The Hon. Phumzile Mlambo Ngcuka, Deputy President, Republic of South Africa
YWCA leaders can be found at all levels of society. They are contributing to sustainable change in all areas, such as access to education, employment, health care, security, shelter and justice. Throughout its 150-year history, the YWCA has developed a solid reputation as a global leader in empowering women to lead change in their lives and communities. The United Nations has recognised the YWCA’s leadership in Uganda in bringing a sustainable end to hunger by awarding the organisation the UN Africa Prize for Leadership. The YWCA’s dairy cattle programme gave women a sustainable source of food and income for their families, and through its policy of passing on the first female calf to another woman in the community, enabled greater numbers to benefit. The YWCA has been awarded the UNESCO International Literacy Prize for bringing literacy and empowerment to adults and children in 55 centres in the slums of India. In the USA, long before the dawn of the civil rights movement, the YWCA began work towards eliminating racism by opening the first African American association in 1889 and advocating against lynching, mob violence and segregation. Since the fall of apartheid in South Africa, four YWCA women have been elected to the country’s parliament, including the post of Deputy President, as the YWCA was one of the few organisations where black women were able to develop social awareness and political skills during the oppressive regime.
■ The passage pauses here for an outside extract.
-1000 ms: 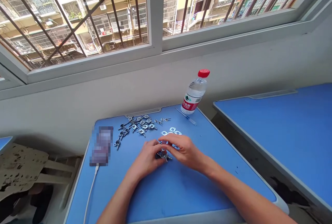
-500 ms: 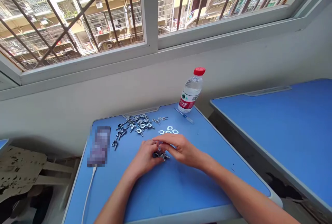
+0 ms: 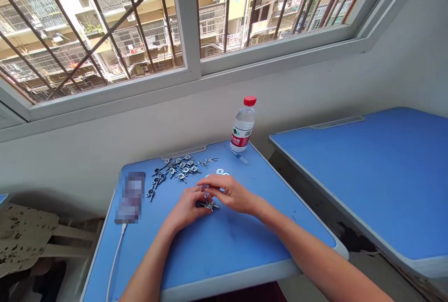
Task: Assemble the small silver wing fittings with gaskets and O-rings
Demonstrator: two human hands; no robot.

The World YWCA has also earned a reputation as a pioneer in raising awareness of the issues for women at the United Nations with World YWCA leaders chosen to chair and coordinate the very first UN Women’s International Meeting held in Mexico in 1975, and successive meetings held in Copenhagen in 1980 and Nairobi in 1985. ‘The philosophy of the YWCA became part of the philosophy of the Commission on the Status of Women and its resolutions recommended to the General Assembly,’ recalls Mildred Persinger, who led the first meeting in Mexico. Thirty years later, the World YWCA continues to hold governments accountable to their obligations under international conventions for human rights and the status of women, and develops the leadership of young women to sustain monitoring of national governments.